Il tourne lentement la tête, révélant un visage dont le masque de désinvolture est dangereusement effrité.


— Parce qu’il faut quand même un sacré motif pour que Lynara Velsen grimpe jusqu’ici, seule, en pleine nuit, bravant le givre… sans un ordre royal pour lui botter le train.


Elle s’approche, ses bottes claquant sèchement sur les dalles givrées. Elle a les bras croisés, sa cape bleue sombre battant derrière elle comme un avertissement orageux.


— J’te rassure tout de suite : je venais voir le panorama. J’avais besoin d’air pur, pas de contempler le drame ambulant accoudé à la balustrade.


— Ah. Donc j’étais une surprise désagréable. Une de plus dans ta collection. Comme toujours.


— Exactement. Une tache d'encre sur un paysage de neige.


Un silence s’installe. Il n'est pas pesant, il est presque complice, comme celui qui lie deux vieux soldats qui n'ont plus besoin de se mentir. Lynara se poste à ses côtés, gardant une distance respectueuse de quelques coudées. Elle jette un œil à la vallée. En contrebas, les lanternes du temple vacillent comme des étoiles fatiguées, des balises dérisoires contre l'immensité de la nuit. La ville dort. Le monde retient son souffle, suspendu entre deux époques.


— T’es sorti du conseil sans clamer à tout le monde combien t’étais brillant ce soir, reprend-elle d'un ton plus bas, presque murmuré. Pas de réplique cinglante, pas de sortie théâtrale, pas de claquement de cape. C’est louche, Vaelran. C'est même franchement suspect.


— J’ai déjà crié ma supériorité avant de partir en mission, répond-il en fixant le vide. Faut savoir doser son génie, sinon les petites gens comme toi finissent par s'habituer. On appelle ça de la gestion d'image.


Elle le regarde de biais, plissant ses yeux sombres. Elle scrute ce profil qu'elle connaît par cœur : la ligne de la mâchoire trop tendue, les doigts qui tapotent la pierre selon un rythme erratique, nerveux.


— T’as quitté brusquement le conseil. T’as fui la cour et ses flatteries. T’as même pas cherché à me chambrer plus de deux phrases lors du retour des équipes. Moi j’dis, c’est plus que suspect… c'est une anomalie spirituelle majeure.


Vaelran hausse les épaules, un mouvement faussement détaché qui ne trompe personne.

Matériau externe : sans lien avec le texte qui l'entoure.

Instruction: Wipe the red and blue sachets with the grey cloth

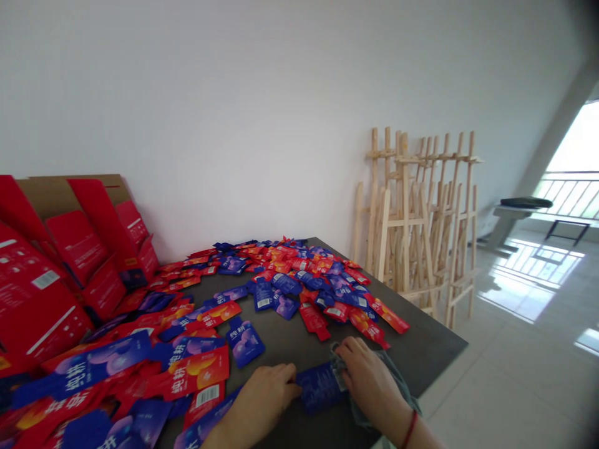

— J’ai peut-être juste réalisé que j’aimais pas les gens. Et que je t’aimais encore moins, toi, avec tes questions de juge d'instruction.


— Bonne nouvelle. Je t’aime pas non plus. Toujours un plaisir, ces petites synchronicités entre nous. Ça prouve que l'univers a encore un sens de l'humour.


— C’est pour ça que je t’ai pas encore poussée dans le vide, Lynara. La magie des liens forts, la fraternité d'armes, tout ce bordel romantique... tu vois le genre.


Elle esquisse un sourire en coin, un éclair de compréhension passant sur son visage sévère. Elle s’appuie à son tour contre la rambarde, observant la brume se tordre en contrebas comme des serpents d'argent.


— Tu veux que je dise quoi, Vaelran ? Que je t’écoute ? Que je compatis à tes mystérieuses douleurs de génie incompris ? Que je te tienne la main pendant que tu regardes l'abîme ?


Il la fixe un instant. Son expression se ferme, ses traits se durcissant sous la lueur des orbes.


— Non. Je veux juste que tu retournes entraîner ta future équipe de clones dociles, que tu leur apprennes à marcher au pas et à saluer bien droit, et que tu me laisses ruminer mes illusions en paix. Le silence est la seule chose que je supporte ce soir.


Elle soupire, mais ne bouge pas d'un pouce. Sa présence est une ancre, même s'il ne veut pas l'admettre.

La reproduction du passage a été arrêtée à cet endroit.